*** Opening GIVEN INFORMATION ***

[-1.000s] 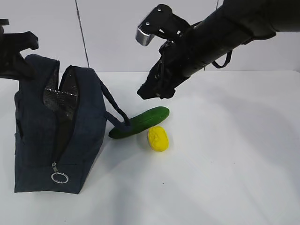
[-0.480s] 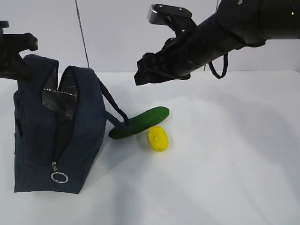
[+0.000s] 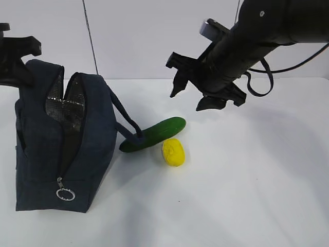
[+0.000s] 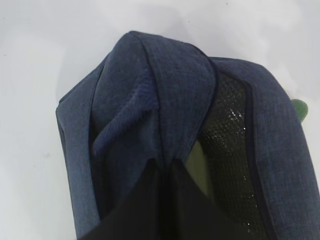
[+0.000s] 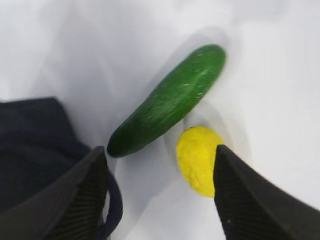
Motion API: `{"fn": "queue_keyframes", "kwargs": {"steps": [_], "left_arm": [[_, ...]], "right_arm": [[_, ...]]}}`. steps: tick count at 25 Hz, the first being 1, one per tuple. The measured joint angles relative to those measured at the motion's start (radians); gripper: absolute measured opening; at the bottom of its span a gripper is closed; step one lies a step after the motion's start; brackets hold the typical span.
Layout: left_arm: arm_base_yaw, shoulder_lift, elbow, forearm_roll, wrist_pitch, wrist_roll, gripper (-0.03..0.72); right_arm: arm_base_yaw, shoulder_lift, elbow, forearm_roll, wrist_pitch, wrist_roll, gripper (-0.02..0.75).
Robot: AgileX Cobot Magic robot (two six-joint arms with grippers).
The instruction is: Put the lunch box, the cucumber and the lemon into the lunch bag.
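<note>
The navy lunch bag [image 3: 56, 149] stands at the left with its top gaping. My left gripper [image 3: 18, 59] is shut on the bag's upper rim [image 4: 150, 100]; its dark fingers [image 4: 145, 200] pinch the fabric. A pale green patch, likely the lunch box [image 4: 197, 167], shows inside the bag. The dark green cucumber [image 3: 154, 134] lies slanted on the table, and the bag's handle [image 3: 126, 121] crosses its left end. The yellow lemon [image 3: 174, 152] sits just in front of it. My right gripper [image 3: 191, 99] hangs open and empty above both; cucumber [image 5: 167, 100] and lemon [image 5: 197, 159] show beyond its fingers [image 5: 85, 195].
The white table [image 3: 247, 175] stretches bare to the right and front. A silver ring pull [image 3: 65, 195] hangs at the bag's lower front. The bag's loop handle [image 5: 112, 200] lies close by my right gripper's left finger.
The right arm has swung right, away from the bag, and turned so its open jaws now point down over the cucumber and lemon. Left gripper, bag, cucumber and lemon have not moved.
</note>
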State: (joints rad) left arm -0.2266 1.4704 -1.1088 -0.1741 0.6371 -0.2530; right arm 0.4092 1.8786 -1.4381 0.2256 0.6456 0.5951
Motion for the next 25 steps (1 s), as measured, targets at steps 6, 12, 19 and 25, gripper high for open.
{"fn": "queue_keyframes", "kwargs": {"steps": [6, 12, 19, 25], "left_arm": [[0.0, 0.0, 0.0, 0.005, -0.001, 0.0, -0.005], [0.0, 0.0, 0.0, 0.008, -0.004, 0.0, -0.005], [0.0, 0.0, 0.0, 0.008, -0.006, 0.0, -0.005], [0.0, 0.0, 0.0, 0.008, -0.006, 0.0, -0.005]], "right_arm": [[0.0, 0.063, -0.002, 0.012, 0.0, 0.165, 0.505], [0.0, 0.137, -0.004, 0.069, -0.073, 0.176, 0.505], [0.0, 0.216, -0.082, 0.073, -0.096, 0.178, 0.505], [0.0, 0.274, -0.161, 0.073, -0.078, 0.178, 0.505]]}}
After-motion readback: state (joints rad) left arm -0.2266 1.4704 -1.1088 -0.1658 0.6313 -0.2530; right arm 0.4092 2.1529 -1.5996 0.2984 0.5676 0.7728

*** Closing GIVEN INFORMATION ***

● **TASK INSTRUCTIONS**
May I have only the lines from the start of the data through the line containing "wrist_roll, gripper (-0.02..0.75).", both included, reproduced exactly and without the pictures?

● **EXPECTED OUTPUT**
[-1.000s] 
[-0.480s] 
[+0.000s] 
[+0.000s] 
[+0.000s] 
Motion API: `{"fn": "queue_keyframes", "kwargs": {"steps": [_], "left_arm": [[_, ...]], "right_arm": [[_, ...]]}}`. steps: tick count at 25 Hz, the first being 1, one per tuple. The measured joint angles relative to those measured at the motion's start (radians); gripper: absolute measured opening; at the bottom of its span a gripper is closed; step one lies a step after the motion's start; brackets hold the typical span.
Layout: left_arm: arm_base_yaw, shoulder_lift, elbow, forearm_roll, wrist_pitch, wrist_roll, gripper (-0.03..0.72); right_arm: arm_base_yaw, shoulder_lift, elbow, forearm_roll, wrist_pitch, wrist_roll, gripper (-0.02..0.75).

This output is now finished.